Dissertation:
My dissertation employs computational and qualitative discourses analyses and econometric regression analyses to examine the practice and discourse of bankruptcy law in the United States from 1880 to 1940. This project is supported by a National Science Foundation Doctoral Dissertation Research Improvement Grant (#2017548).
The first chapter examines how lawmakers overcame a century of conflict over federal and eastern power to enact a stable bankruptcy law in 1898. I argue that debates over bankruptcy hinged on an attempt to morally determine who caused the economic failure: the creditor or the debtor. Bankruptcy was enacted by Republicans over Populist opposition. Focusing on the individual debtor’s actions, it created a mechanism for insolvent individuals and businesses to receive an immediate debt discharge only if creditors could not find proof of debtor malfeasance.
Despite this legislative conflict, chapter 2 shows that in the early twentieth century, personal bankruptcy became a widely employed tool for debtors to gain debt relief. However, bankrupts remained overwhelmingly native-born and immigrant white men. There was also state-level variation, as men of lower socio-economic status were significantly more likely to file for bankruptcy in states that facilitated the garnishment of debtors’ wages.
In the final chapter, I examine the creation and unanimous enactment of a voluntary debt payment plan in the 1938 Bankruptcy Act. Lawmakers engaged in “moral accounting” of retrospective “deservingness” and prospective “productivity” to argue that “deserving yet unproductive” insolvents, such as farmers and soldiers, should have an immediate discharge (Chapter VII), but that “deserving and productive” insolvents, such as manufacturing workers, should honorably pay their debts over time (Chapter XIII). This would help to minimize creditors’ losses and generate the trust necessary for the expansion of personal finance, while allowing social protection of those in need of immediate debt relief.
Empirically, this study sheds light on the enactment and institutionalization of America’s personal bankruptcy law.

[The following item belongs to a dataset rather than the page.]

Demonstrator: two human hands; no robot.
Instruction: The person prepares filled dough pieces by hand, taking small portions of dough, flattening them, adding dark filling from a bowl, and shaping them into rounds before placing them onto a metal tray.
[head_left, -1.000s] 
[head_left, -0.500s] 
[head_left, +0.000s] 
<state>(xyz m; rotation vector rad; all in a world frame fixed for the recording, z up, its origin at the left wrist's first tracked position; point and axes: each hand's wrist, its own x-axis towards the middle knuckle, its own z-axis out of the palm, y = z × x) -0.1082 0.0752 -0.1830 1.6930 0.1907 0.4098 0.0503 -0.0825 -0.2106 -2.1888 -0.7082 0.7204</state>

Theoretically, I provide evidence that despite a shift in “creditworthiness” towards “risk,” the state continues to enforce a moralized and inequitable creditor-debtor relationship. This research has implications for the study of credit markets, welfare states, and the cultural bases of social stratification.
[Chapter 3 Under Review]
The Effects of European Migration on Black Outcomes:
Approximately 1.5 million Black Americans migrated to the northern United States in the early twentieth century. This migration was concurrent with high levels of European immigration to the United States. However, empirically little is known about how these two migrations interacted with one another, and theoretically how the arrival of two outgroups shapes patterns of exclusion by members of the socially dominant group. This article helps to fill this gap by examining how European migration influenced the socio-cultural outcomes of Black migrants. Specifically, I create cross-sectional and panel datasets of non-northern-born Black men in 90 northern and western American cities between 1900 and 1930 in combination with a shift share instrument of predicted European immigration. I find evidence that European migration did not lead to additional socio-cultural exclusion of Black migrants. Nevertheless, labor market analyses show that Black migrant workers experienced occupational downgrading and sorting workers away from labor and craftsmen jobs and into the service sector. These results suggest that Black American migrants faced high levels of exclusion in light of European immigration as occupations were increasingly segregated along racial lines.
[Working Paper]
Lawsuits and Firm Diversity:
Racial and gender inequality remain central features of American workplaces. Scholars have examined how the Equal Employment Opportunity Commission (EEOC) promotes equality through both direct enforcement and normative pressure. Though research has uncovered how highly visible firms are the most responsive to employment discrimination lawsuits in terms of subsequent managerial diversity, they have not been able to explain the persistent variation in inequality of the establishments within America’s most visible firms. This study incorporates scholarship on firm status, interfirm networks and peer learning, and firm boundaries to examine when managers are more or less successful in resisting normative pressures to diversify their workplaces. We employ Equal Employment Opportunity 1 (EEO-1) establishment-level data in conjunction with 985 employment discrimination lawsuits settled against S&P 1500 firms between 1997 and 2017 to examine the applicability of these theories to the study of organizational inequality. This study has the potential to demonstrate that both the parent firm’s status and their peer firms are important factors in shaping establishment-level responses to employment discrimination lawsuits.